A direcção da UNITA constatou na ronda que está a efectuar por algumas províncias do país e pela capital angolana, Luanda, que o fosso entre ricos e pobres “continua a agravar-se”.

Segundo o o porta voz da UNITA, Alcides Sakala, as visitas, lideradas pelo presidente da União Nacional para a Libertação Total de Angola, Isaías Samakuva, enquadram-se num programa do partido que tem como objectivo radiografar a situação social do país.

Segundo Alcides Sakala, estas visitas visam também uma chamada de atenção “no intuito de se pôr cobro a essas situações”.

“Os problemas encontrados são recorrentes, ligados à má qualidade de ensino, da saúde, das novas infraestruturas, saneamento básico, falta de energia, aos quais o Governo continua incapaz de dar resposta imediata”, disse Alcides Sakala.

A reinserção social dos ex-militares, especificamente da UNITA, acordada com o governo do MPLA nas negociações que tiveram lugar para por cobro a guerra, “continua lenta”, segundo Alcides Sakala, o que “deixa em situação de miséria essas pessoas”.

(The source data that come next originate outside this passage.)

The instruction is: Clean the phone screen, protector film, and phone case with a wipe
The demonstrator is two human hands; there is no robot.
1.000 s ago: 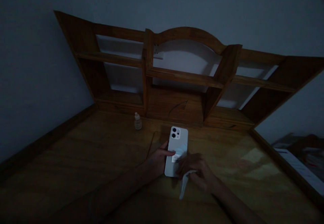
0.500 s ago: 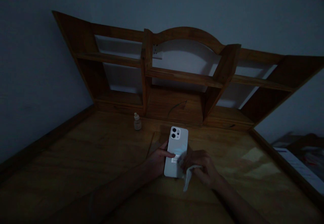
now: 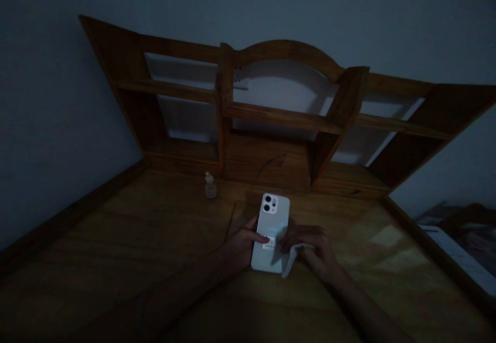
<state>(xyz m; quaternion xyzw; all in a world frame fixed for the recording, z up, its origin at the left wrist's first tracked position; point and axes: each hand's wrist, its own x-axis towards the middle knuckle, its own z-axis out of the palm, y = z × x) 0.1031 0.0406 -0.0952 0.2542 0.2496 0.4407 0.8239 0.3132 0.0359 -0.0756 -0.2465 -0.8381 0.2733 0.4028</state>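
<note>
A pale smartphone [image 3: 273, 224], its back and camera block facing up, is gripped along its left edge by my left hand [image 3: 242, 247]. The thumb of that hand lies across the back, on a small white label [image 3: 269, 246]. At the phone's lower right edge, my right hand [image 3: 312, 247] is closed on a thin white cloth or tissue [image 3: 290, 263]; which of the two I cannot tell. The cloth's loose end hangs down beside the phone's lower corner. The right fingertips are at the phone's edge, close to the label.
Behind the phone, a small dropper-type bottle [image 3: 210, 186] stands upright on the wooden desk [image 3: 174, 219]. A wooden shelf unit [image 3: 279, 118] rises along the desk's back. On the wall is a socket [image 3: 241, 80]. Papers or a box [image 3: 457, 255] lie beyond the right edge.
My right hand has shifted slightly right and up with the cloth, showing more of the phone's lower back. The cloth's hanging end has risen. My left hand keeps its hold.
</note>
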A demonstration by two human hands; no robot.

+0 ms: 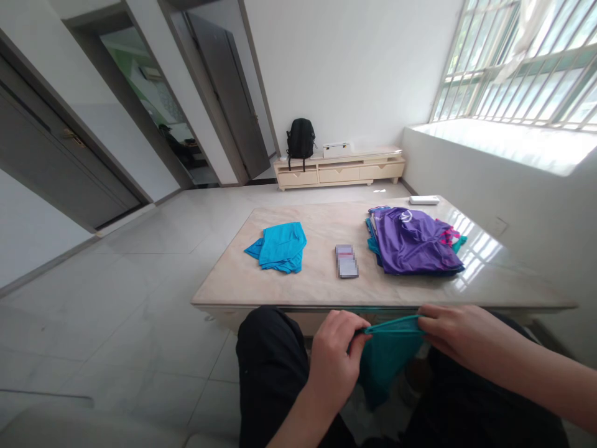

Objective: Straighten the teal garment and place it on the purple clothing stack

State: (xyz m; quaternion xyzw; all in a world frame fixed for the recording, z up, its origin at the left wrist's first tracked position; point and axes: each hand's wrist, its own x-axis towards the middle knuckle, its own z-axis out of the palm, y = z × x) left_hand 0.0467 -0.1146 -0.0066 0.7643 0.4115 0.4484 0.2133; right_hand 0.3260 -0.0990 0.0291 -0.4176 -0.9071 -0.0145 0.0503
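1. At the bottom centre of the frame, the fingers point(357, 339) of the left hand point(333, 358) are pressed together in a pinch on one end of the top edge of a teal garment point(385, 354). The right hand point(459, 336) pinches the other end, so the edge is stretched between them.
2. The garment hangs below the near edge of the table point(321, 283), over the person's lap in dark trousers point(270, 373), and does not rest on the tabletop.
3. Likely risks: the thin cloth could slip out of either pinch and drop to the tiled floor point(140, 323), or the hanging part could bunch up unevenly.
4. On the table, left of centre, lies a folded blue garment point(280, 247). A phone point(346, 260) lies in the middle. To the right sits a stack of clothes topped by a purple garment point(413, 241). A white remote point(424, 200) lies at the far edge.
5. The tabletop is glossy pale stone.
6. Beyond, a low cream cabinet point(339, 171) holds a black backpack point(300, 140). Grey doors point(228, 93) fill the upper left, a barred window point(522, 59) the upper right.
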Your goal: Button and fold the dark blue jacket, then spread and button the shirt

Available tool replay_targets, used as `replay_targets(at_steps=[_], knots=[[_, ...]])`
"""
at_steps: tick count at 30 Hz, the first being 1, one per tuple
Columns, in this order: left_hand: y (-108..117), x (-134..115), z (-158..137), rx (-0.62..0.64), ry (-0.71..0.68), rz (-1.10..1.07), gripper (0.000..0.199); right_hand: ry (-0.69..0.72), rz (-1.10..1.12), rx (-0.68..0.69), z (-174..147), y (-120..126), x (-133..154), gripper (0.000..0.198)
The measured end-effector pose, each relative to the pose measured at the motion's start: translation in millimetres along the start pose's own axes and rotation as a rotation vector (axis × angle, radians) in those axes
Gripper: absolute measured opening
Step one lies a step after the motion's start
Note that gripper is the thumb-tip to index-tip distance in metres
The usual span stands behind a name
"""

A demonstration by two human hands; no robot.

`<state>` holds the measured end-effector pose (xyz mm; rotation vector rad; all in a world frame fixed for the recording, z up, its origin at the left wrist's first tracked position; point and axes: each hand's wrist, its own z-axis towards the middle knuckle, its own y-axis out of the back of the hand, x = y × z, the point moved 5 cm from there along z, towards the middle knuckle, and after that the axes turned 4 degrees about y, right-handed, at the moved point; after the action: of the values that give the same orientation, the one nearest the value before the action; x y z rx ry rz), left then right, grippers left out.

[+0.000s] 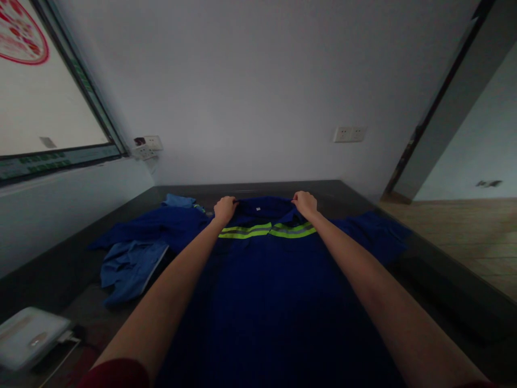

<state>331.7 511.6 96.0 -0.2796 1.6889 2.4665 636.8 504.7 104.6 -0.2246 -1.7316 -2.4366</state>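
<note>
A dark blue work jacket [266, 291] with yellow-green reflective bands lies spread out in front of me, its collar at the far end. My left hand [225, 210] pinches the left end of the collar. At the collar's right end, my right hand [305, 205] is closed on the fabric in the same way. A small white label [258, 209] shows inside the neck between both hands. One sleeve [367, 234] stretches out to the right. The lower part of the jacket fades into shadow near me.
Left of the jacket, a lighter blue garment [133, 267] lies crumpled on the dark table [319, 188]. A white device [32, 334] with a cable stands at the near left. Behind the table rises a wall with a double socket [349, 134]; a window is at left.
</note>
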Motion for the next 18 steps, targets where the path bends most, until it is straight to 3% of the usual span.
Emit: replay_targets(at_steps=[9, 14, 18], knots=[[-7, -3, 2, 0.093, -0.008, 0.027, 0.042, 0.056, -0.023, 0.090, -3, -1, 5, 0.021], [-18, -2, -5, 0.168, 0.012, 0.039, 0.034, 0.088, -0.014, 0.106, -5, -7, 13, 0.025], [-26, 5, -12, 0.197, 0.093, 0.059, 0.049, 0.099, -0.016, 0.117, -6, -10, 18, 0.027]])
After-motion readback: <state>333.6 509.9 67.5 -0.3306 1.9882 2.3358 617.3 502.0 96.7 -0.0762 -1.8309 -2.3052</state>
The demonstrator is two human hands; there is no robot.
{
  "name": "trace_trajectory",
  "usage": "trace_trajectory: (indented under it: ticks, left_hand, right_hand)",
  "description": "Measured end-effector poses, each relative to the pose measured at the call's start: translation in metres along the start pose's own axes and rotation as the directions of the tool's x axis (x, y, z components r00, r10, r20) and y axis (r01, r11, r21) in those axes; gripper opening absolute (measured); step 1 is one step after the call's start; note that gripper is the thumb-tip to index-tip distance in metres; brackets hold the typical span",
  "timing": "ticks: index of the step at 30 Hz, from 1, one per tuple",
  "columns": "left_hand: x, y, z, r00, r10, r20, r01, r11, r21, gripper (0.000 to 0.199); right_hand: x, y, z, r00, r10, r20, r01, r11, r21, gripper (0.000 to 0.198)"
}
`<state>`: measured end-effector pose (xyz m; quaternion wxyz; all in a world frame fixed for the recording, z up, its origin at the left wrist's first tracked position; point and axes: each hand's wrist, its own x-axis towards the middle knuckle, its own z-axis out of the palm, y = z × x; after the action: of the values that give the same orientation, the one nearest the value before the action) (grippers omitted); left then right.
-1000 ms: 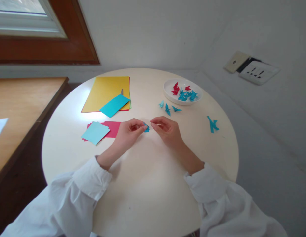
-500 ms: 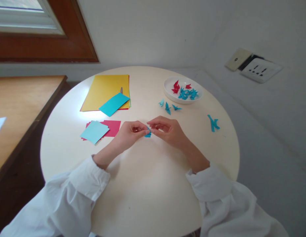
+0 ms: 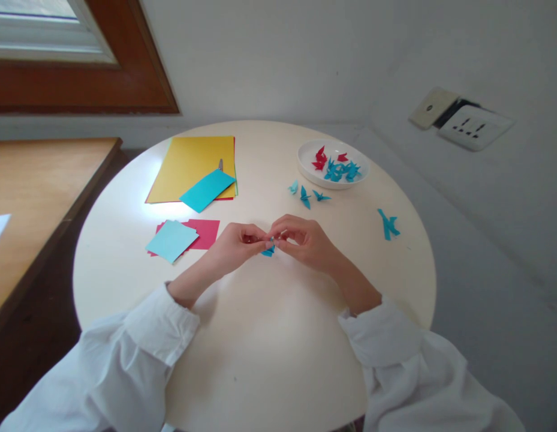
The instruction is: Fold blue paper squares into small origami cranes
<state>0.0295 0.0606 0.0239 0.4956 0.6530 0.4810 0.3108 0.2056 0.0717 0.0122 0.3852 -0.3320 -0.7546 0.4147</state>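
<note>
A small piece of folded blue paper (image 3: 268, 251) is pinched between my two hands above the middle of the round table. My left hand (image 3: 239, 245) is closed on its left side, thumb against forefinger. From the right, my right hand (image 3: 304, 241) grips it with thumb and fingertips. The fingers cover most of the paper, so its exact shape is hidden. Just beyond my right hand sit several paper cranes: a pale blue crane (image 3: 293, 187), a blue crane (image 3: 305, 197) and another blue crane (image 3: 321, 196).
A white dish (image 3: 305, 171) at the back right holds several red and blue cranes. Blue paper scraps (image 3: 388, 225) lie at the right. Yellow sheets (image 3: 192, 162) lie back left under a blue rectangle (image 3: 207, 190). Pale blue squares (image 3: 172, 240) overlap red squares (image 3: 207, 234).
My right fingertips have come down and in, now meeting the left fingertips over the folded blue paper. The paper has tilted and shifted slightly. Everything else on the table stays put.
</note>
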Motion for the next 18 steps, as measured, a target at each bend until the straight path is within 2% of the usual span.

“São situações que podem transformar-se em problemas de conflito social graves”, frisou, acrescentando que a generalidade das localidades visitadas pelo presidente do partido “estão na mesma situação”.

O périplo realizado pelo líder da UNITA, o maior partido da oposição angolana, permitiu visitar já as províncias do Huambo, Bié, Kwanza Sul, Benguela, Huíla e Luanda, com a quase totalidade dos seus nove municípios “radiografados”.

A ronda de hoje pela capital angolana foi dedicada ao município da Maianga, dado que a UNITA diz já ter visitado, nas últimas semanas, o Sambizanga, Viana e a Samba, entre outros.